• [Task description] Report each line of the data that includes the word "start".

• [Dataset excerpt]
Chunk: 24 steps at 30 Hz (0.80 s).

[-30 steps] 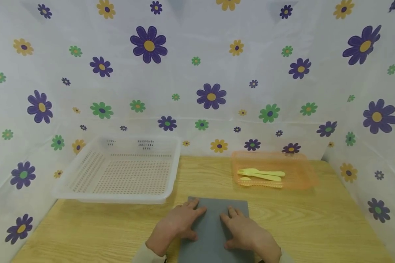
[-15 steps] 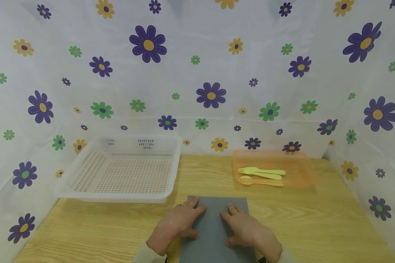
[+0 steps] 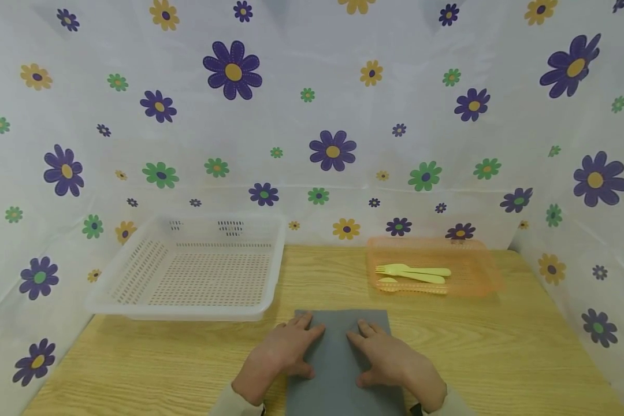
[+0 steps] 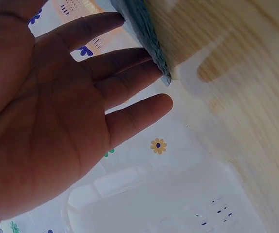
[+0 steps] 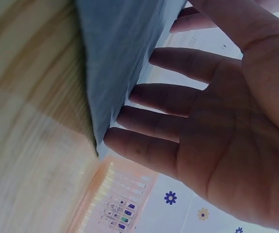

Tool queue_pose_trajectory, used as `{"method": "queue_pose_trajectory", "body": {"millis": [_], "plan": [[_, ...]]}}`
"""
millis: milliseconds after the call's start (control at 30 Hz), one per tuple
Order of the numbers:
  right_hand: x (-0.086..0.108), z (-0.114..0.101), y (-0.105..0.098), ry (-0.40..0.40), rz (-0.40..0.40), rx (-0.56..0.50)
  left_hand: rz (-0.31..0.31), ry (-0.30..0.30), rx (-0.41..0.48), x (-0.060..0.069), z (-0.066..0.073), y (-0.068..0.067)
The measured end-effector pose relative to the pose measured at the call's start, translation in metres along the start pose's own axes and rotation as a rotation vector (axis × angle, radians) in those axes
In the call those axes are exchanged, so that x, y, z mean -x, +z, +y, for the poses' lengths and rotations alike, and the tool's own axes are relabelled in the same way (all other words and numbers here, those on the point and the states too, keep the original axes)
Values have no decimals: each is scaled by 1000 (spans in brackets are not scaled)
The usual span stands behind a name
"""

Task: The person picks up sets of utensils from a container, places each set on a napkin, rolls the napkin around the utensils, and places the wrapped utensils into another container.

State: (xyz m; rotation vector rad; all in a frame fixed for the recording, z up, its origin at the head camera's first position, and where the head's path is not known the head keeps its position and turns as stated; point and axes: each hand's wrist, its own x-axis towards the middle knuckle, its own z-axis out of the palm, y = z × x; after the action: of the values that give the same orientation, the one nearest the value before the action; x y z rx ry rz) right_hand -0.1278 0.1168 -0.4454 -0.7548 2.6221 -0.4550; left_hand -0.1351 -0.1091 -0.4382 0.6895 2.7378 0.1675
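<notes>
A flat grey rectangular sheet (image 3: 335,358) lies on the table at the front middle in the head view. Its edge looks layered in the left wrist view, like folded cloth or thin film; I cannot tell which. My left hand (image 3: 283,352) rests on its left side, fingers spread and thumb pointing inward. On the right side my right hand (image 3: 392,361) rests likewise, with straight, spread fingertips touching the surface. Neither hand grips anything. In the right wrist view, several fingertips of the right hand (image 5: 227,145) meet the sheet (image 5: 115,53). Its near end is cut off by the head view's lower edge.
A white perforated basket (image 3: 197,314) stands at the back left of the wooden table (image 3: 509,358). At the back right is a low orange basket (image 3: 473,274) with yellow forks (image 3: 421,271) and a spoon (image 3: 387,283). A flower-patterned curtain (image 3: 286,104) surrounds the table.
The grey sheet's far edge sits very slightly farther away. Both hands stay resting on the sheet, almost unmoved; the baskets have not moved.
</notes>
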Motion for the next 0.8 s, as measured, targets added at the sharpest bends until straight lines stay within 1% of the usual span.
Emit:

• [Answer box]
millis: milliseconds after the call's start (control at 30 Hz), one per tuple
The measured end-effector pose relative to the pose measured at the call's start, translation in metres along the start pose's own axes and rotation as a rotation vector (axis × angle, radians) in those axes

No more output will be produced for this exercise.